How to install Zookeeper cluster in Standalone

Guisse
6 min readApr 3, 2023

--

Introduction

Hope this helps anyone who needs to do quick proof of concept POC from deploy a cluster kafka and Zookeeper in standalone.

Before this start, what is a streamin data ?

Streaming data is data that is continuously generated by different sources. Such data should be processed incrementally using stream processing techniques without having access to all of the data. In addition, it should be considered that concept drift may happen in the data which means that the properties of the stream may change over time.

It is typically used in the context of Big Data where it is generated from many different sources at high speed. (wikipedia)

1. Zookeeper in standalone

Architecture

Minimuim of nodes 3

Client : Clients, one of the nodes in our distributed application cluster, access information from the server. For a particular time interval, every client sends a message to the server to let the sever know that the client is alive. Similarly, the server sends an acknowledgement when a client connects. If there is no response from the connected server, the client automatically redirects the message to another server.

Server: Server, one of the nodes in our ZooKeeper ensemble, provides all the services to clients. Gives acknowledgement to client to inform that the server is alive.

Ensemble Zookeeper : Group of ZooKeeper servers. The minimum number of nodes that is required to form an ensemble is 3.

  • If we have a single node, then the ZooKeeper ensemble fails when that node fails.
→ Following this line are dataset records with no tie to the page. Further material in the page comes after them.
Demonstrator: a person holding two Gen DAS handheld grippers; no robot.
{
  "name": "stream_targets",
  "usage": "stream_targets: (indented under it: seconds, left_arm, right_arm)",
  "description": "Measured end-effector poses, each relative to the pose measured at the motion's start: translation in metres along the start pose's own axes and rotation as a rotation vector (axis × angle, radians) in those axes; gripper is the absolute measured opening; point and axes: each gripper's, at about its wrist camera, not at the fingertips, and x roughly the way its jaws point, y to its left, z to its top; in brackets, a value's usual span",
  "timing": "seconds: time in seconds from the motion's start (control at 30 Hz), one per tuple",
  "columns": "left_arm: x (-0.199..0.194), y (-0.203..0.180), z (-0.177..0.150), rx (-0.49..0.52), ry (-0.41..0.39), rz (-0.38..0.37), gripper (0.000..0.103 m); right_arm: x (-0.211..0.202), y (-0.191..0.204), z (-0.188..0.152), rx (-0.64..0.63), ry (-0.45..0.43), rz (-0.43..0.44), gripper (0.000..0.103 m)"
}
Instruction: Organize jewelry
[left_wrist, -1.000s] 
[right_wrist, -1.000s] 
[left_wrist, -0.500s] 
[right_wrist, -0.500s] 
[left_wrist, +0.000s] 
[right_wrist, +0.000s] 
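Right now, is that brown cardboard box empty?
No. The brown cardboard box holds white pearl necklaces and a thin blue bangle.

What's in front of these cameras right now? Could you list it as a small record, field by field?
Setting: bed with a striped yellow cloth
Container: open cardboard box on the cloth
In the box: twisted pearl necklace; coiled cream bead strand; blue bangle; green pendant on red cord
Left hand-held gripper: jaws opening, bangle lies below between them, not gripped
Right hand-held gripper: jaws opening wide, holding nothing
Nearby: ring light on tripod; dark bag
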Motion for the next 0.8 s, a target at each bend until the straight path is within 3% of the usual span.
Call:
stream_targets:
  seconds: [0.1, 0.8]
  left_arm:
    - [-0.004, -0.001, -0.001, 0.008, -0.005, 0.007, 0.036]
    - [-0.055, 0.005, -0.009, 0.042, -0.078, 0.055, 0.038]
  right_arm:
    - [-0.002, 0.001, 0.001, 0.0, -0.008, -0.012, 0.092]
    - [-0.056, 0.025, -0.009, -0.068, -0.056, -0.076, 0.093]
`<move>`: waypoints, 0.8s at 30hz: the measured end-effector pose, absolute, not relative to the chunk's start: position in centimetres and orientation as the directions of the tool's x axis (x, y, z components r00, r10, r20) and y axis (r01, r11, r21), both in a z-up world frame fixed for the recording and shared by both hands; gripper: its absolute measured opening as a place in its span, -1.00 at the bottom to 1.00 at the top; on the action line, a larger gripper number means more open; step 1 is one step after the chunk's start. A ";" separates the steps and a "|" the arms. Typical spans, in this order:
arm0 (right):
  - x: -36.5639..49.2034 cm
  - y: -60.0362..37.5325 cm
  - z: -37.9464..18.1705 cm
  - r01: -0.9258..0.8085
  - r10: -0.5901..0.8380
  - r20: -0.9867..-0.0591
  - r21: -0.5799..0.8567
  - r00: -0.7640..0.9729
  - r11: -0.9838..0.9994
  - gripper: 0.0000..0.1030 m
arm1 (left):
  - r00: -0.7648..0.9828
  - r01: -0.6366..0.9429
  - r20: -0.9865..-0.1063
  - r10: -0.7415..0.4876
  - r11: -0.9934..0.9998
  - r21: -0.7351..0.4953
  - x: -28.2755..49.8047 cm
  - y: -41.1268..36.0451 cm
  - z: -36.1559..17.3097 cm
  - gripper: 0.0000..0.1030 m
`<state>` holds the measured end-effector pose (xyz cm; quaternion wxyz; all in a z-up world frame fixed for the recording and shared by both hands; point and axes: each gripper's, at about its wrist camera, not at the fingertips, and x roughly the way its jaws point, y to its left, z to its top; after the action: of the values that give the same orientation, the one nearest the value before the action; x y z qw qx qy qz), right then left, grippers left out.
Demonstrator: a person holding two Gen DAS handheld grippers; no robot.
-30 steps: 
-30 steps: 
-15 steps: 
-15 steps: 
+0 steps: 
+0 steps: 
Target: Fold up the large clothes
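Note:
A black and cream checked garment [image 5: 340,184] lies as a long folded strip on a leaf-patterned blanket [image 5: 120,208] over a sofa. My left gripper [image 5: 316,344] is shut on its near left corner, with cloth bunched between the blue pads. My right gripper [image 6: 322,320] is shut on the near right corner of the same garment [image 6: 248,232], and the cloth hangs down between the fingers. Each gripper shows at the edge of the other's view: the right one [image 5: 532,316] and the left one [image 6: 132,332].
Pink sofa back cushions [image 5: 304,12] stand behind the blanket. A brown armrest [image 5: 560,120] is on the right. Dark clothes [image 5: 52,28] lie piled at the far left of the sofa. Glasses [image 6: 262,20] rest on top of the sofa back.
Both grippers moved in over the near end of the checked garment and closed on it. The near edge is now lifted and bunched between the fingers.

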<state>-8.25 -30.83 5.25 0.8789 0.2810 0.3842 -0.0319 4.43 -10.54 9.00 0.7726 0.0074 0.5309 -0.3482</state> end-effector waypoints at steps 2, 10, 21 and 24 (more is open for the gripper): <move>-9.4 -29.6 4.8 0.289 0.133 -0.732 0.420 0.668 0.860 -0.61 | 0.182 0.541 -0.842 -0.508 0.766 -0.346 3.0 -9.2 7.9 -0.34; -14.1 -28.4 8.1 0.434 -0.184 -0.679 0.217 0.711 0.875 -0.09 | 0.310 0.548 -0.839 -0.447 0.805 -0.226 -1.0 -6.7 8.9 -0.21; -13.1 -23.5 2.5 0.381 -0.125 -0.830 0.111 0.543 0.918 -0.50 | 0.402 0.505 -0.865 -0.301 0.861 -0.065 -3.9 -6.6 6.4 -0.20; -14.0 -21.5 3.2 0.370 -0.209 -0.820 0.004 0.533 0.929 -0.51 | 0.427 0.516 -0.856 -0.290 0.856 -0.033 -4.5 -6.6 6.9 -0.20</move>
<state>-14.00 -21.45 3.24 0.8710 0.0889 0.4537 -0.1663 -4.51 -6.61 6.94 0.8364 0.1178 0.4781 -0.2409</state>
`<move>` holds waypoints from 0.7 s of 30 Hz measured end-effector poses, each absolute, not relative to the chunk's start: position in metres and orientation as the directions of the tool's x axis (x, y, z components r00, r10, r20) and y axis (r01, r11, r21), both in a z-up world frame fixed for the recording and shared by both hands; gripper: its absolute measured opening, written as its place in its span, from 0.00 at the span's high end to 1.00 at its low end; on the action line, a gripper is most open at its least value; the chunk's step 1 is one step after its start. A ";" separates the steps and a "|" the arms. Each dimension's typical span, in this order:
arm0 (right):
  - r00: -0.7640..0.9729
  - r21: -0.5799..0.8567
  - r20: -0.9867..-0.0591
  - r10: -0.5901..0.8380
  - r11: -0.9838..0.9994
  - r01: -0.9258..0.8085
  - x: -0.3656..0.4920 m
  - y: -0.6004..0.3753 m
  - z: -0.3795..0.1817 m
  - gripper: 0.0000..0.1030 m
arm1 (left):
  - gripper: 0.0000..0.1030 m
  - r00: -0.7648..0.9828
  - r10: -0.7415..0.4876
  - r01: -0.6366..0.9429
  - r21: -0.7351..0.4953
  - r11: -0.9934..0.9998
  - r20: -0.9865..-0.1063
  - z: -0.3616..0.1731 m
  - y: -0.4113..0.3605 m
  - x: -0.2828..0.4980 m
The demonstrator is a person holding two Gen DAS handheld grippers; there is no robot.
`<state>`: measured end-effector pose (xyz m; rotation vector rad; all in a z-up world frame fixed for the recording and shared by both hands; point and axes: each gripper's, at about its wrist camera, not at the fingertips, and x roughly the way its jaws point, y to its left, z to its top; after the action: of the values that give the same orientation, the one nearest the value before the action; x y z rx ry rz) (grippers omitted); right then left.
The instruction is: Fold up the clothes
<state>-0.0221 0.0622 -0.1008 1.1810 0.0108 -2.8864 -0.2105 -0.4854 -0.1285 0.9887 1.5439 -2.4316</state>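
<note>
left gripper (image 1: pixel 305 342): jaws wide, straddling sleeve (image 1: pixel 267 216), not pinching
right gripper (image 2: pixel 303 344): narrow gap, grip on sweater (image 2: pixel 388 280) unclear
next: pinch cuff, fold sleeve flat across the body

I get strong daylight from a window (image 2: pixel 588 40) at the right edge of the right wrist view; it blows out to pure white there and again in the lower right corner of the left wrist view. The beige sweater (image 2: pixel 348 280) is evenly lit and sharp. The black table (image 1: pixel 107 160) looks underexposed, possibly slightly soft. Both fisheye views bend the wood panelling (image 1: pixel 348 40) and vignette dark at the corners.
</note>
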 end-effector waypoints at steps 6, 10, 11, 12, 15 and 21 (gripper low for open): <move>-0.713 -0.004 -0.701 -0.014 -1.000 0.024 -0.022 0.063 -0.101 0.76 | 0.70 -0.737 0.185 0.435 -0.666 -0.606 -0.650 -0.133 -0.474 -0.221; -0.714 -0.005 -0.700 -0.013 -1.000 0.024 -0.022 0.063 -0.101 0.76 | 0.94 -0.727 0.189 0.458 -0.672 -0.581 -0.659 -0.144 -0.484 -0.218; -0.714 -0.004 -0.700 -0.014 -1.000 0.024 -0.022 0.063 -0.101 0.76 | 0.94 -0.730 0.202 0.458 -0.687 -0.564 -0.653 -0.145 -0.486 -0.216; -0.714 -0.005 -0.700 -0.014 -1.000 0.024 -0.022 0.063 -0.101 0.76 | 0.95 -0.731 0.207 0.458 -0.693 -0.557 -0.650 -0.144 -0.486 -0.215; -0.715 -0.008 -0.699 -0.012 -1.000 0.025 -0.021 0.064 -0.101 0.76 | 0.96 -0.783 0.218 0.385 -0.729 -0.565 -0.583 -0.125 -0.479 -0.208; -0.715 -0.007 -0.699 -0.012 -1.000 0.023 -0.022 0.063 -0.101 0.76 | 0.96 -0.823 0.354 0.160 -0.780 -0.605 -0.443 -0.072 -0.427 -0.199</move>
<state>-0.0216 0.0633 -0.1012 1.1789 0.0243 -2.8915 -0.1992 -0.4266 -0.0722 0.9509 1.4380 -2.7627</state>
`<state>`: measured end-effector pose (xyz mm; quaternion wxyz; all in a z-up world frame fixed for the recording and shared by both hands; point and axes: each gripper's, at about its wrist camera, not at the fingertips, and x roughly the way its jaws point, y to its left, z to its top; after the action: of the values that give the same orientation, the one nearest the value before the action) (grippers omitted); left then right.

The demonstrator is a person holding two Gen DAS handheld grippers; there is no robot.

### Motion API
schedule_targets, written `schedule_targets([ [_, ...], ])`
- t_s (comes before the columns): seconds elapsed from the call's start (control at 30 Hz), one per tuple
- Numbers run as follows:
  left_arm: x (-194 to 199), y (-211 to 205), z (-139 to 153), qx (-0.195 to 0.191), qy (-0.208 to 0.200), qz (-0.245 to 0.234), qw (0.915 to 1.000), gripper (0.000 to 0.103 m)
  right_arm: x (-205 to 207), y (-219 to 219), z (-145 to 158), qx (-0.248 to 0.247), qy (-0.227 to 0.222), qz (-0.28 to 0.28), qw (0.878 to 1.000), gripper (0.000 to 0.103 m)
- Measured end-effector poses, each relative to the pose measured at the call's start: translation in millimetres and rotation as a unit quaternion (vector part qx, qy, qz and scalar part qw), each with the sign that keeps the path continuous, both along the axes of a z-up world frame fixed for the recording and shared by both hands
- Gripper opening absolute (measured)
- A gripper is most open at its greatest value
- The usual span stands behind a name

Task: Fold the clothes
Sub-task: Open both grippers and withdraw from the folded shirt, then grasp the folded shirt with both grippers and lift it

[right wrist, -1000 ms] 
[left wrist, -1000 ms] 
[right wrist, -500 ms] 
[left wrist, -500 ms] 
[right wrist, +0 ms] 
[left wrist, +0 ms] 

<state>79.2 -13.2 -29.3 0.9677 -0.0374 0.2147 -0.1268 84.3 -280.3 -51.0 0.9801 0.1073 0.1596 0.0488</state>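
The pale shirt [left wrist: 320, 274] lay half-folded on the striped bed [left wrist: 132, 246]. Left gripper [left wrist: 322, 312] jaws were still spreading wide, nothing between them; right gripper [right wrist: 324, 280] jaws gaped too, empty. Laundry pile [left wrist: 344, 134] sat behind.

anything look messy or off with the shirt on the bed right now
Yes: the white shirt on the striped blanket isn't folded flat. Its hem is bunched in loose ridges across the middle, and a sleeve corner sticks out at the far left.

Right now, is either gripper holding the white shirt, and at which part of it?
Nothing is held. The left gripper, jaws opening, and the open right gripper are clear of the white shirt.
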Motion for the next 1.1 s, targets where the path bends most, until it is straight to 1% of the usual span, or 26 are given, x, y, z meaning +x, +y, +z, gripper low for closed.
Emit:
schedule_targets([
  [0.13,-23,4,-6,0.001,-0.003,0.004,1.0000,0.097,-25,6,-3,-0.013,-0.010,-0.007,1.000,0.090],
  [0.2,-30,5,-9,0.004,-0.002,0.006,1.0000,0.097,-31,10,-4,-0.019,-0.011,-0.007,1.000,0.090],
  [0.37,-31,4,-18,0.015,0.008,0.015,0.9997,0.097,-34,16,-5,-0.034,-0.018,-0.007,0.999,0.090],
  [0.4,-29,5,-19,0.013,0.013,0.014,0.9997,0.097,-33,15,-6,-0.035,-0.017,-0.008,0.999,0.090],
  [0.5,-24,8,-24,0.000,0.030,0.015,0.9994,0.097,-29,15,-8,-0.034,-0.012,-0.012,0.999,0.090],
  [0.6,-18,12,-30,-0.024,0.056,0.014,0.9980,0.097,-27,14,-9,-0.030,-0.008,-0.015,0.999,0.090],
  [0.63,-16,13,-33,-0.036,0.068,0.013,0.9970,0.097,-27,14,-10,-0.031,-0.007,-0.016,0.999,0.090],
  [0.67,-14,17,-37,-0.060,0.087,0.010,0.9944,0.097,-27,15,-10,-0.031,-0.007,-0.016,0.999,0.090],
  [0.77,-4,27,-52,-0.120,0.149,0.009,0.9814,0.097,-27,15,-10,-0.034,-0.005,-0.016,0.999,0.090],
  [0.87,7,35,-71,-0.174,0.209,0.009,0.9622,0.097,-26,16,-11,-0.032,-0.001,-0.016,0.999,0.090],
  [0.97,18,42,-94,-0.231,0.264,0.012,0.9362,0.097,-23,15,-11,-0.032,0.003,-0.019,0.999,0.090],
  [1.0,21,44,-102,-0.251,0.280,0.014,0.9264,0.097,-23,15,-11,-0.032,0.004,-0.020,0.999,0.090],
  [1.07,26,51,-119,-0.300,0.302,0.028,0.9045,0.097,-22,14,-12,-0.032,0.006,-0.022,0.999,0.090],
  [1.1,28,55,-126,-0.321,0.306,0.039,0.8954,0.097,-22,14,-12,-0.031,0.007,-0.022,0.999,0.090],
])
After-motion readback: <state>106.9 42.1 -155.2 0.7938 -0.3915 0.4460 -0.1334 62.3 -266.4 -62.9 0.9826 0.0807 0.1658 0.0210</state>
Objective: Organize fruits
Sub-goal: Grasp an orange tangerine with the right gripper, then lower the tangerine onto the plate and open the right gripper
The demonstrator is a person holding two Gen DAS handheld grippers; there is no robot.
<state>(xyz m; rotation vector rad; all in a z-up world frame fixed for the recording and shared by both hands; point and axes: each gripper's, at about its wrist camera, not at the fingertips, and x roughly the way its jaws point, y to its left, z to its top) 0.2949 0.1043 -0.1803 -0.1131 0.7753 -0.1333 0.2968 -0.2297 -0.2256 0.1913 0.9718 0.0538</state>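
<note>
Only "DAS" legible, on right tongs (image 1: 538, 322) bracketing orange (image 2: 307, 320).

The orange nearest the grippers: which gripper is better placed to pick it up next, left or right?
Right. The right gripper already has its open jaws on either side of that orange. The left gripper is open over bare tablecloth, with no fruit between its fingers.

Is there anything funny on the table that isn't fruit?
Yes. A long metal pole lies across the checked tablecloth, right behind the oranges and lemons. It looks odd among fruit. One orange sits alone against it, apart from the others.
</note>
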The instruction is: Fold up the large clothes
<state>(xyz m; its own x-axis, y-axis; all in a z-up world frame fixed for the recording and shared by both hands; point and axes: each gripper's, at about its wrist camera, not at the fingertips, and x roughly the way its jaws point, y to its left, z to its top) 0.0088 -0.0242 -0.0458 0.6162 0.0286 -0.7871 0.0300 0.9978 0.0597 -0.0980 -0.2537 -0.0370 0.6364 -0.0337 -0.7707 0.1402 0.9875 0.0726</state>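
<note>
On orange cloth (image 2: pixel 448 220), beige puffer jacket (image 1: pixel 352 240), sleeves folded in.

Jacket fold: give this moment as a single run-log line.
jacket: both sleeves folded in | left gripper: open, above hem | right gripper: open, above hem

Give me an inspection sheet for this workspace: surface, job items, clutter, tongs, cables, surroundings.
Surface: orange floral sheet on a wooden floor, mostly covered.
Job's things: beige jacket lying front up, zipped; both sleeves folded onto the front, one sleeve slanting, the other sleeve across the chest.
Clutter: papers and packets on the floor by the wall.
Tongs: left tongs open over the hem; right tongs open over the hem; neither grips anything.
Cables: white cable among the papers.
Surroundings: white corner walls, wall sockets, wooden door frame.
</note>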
It contributes to “Single Point of Failure” and it is not recommended in a production environment.
  • If we have two nodes and one node fails, we don’t have majority as well, since one out of two is not a majority.
  • If we have three nodes and one node fails, we have majority and so, it is the minimum requirement. It is mandatory for a ZooKeeper ensemble to have at least three nodes in a live production environment.
  • If we have four nodes and two nodes fail, it fails again and it is similar to having three nodes. The extra node does not serve any purpose and so, it is better to add nodes in odd numbers.

Leader : Server node which performs automatic recovery if any of the connected node failed. Leaders are elected on service startup.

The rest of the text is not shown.